6. En dernier lieu, à l’appui des moyens tirés de ce que les décisions portant interdiction de retour sur le territoire français prises à leur encontre sont entachées d’une erreur manifeste d’appréciation dès lors qu’ils n’ont fait l’objet d’aucune précédente mesure d’éloignement et ne représentent pas une menace pour l’ordre public, les appelants ne se prévalent devant la cour d’aucun élément de fait ou de droit nouveau par rapport à l’argumentation développée en première instance et ne critiquent pas utilement la réponse apportée par la magistrate désignée.
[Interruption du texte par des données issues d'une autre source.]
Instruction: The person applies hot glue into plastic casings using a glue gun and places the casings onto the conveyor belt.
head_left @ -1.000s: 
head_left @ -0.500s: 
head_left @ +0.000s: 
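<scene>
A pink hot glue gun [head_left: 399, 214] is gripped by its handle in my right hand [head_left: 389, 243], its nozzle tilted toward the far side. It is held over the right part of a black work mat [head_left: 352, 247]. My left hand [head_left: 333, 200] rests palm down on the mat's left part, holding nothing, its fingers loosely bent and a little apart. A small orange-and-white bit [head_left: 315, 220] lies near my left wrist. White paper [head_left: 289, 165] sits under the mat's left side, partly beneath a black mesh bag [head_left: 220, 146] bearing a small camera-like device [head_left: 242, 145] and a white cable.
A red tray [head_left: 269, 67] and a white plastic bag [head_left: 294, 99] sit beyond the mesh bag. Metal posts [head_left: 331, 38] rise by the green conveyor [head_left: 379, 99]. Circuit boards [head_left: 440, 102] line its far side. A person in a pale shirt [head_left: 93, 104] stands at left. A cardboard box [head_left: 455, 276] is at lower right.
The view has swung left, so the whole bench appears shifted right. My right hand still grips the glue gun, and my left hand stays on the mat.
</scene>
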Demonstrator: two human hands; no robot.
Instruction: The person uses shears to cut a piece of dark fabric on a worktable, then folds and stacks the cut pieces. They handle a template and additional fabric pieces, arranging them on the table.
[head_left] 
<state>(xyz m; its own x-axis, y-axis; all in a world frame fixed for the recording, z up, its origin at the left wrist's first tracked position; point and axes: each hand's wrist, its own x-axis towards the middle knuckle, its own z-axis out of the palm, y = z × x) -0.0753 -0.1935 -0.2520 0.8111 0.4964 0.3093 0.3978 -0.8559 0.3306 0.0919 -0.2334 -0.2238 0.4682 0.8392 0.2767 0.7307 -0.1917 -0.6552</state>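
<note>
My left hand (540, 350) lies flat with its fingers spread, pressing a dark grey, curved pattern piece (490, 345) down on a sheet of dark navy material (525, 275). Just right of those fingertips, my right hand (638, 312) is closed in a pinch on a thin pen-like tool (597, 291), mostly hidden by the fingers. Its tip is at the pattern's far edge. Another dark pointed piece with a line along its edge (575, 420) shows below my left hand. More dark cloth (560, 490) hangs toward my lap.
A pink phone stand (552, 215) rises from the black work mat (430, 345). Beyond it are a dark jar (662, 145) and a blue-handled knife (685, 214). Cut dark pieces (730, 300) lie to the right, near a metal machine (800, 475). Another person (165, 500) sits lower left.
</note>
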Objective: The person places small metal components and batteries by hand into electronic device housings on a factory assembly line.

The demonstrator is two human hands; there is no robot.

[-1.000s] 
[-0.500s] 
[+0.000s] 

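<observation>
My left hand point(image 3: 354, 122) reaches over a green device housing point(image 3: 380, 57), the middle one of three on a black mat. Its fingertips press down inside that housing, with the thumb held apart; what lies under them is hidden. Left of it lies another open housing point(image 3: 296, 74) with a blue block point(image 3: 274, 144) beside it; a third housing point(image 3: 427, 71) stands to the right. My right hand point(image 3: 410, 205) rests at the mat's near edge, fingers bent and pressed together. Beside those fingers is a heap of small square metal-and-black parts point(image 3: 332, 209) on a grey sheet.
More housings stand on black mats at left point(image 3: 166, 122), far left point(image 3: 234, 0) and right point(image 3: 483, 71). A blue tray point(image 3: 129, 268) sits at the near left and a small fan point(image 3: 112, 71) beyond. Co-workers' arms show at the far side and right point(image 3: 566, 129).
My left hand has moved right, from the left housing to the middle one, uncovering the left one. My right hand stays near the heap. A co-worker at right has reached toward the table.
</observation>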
Par suite, il y a lieu d‘écarter ces moyens par adoption des motifs pertinemment retenus par le premier juge.
7 Il résulte de tout ce qui précède que les requêtes d’appel sont manifestement dépourvues de fondement et doivent être rejetées selon la procédure prévue par les dispositions du dernier alinéa de l’article R. 222-1 du code de justice administrative citées au point 1, y compris les conclusions aux fins d’injonction ainsi que celles tendant à l’application des dispositions combinées des articles L. 761-1 du code de justice administrative et 37 de la loi du 10 juillet 1991.
ORDONNE :
Article 1er : Les requêtes de M. D… et Mme F… épouse E… sont rejetées.
Article 2 : La présente ordonnance sera notifiée à M. C… D… et Mme A… F… épouse E….
Une copie sera adressée pour information au préfet de la Gironde.
Fait à Bordeaux, le 7 septembre 2023.
Karine Butéri
La République mande et ordonne au ministre de l’intérieur et des outre-mer, en ce qui le concerne, et à tous commissaires de justice à ce requis, en ce qui concerne les voies de droit commun contre les parties privées, de pourvoir à l’exécution de la présente ordonnance.